Saved entries
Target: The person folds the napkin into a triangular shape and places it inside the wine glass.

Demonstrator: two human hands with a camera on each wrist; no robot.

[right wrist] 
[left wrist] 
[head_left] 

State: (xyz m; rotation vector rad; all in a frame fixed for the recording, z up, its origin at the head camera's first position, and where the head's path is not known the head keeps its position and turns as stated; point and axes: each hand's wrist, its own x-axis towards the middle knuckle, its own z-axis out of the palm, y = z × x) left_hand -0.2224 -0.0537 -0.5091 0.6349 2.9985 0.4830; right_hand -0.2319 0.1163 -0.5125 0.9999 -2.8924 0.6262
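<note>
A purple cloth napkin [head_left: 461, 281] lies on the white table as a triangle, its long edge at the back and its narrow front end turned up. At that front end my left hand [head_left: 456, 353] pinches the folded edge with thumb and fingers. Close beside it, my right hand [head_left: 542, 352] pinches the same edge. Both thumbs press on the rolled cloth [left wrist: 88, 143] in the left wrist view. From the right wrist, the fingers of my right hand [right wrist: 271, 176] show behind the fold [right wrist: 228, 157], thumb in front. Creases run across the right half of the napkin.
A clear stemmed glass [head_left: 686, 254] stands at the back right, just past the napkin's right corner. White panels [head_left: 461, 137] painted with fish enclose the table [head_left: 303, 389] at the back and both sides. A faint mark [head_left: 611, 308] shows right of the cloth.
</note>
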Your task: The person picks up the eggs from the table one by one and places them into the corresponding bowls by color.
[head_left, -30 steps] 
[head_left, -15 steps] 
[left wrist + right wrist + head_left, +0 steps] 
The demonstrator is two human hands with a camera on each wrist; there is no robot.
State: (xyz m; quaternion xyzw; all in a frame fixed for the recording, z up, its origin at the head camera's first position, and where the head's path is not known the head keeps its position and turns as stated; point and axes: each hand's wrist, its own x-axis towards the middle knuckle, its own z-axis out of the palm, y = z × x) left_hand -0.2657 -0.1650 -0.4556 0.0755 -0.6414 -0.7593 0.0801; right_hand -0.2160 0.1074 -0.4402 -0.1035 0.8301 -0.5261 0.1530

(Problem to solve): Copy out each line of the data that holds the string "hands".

(Response area):
Demonstrator: two human hands with a camera on each wrist; no robot.
The demonstrator is two human hands with a camera on each wrist; there is no robot.

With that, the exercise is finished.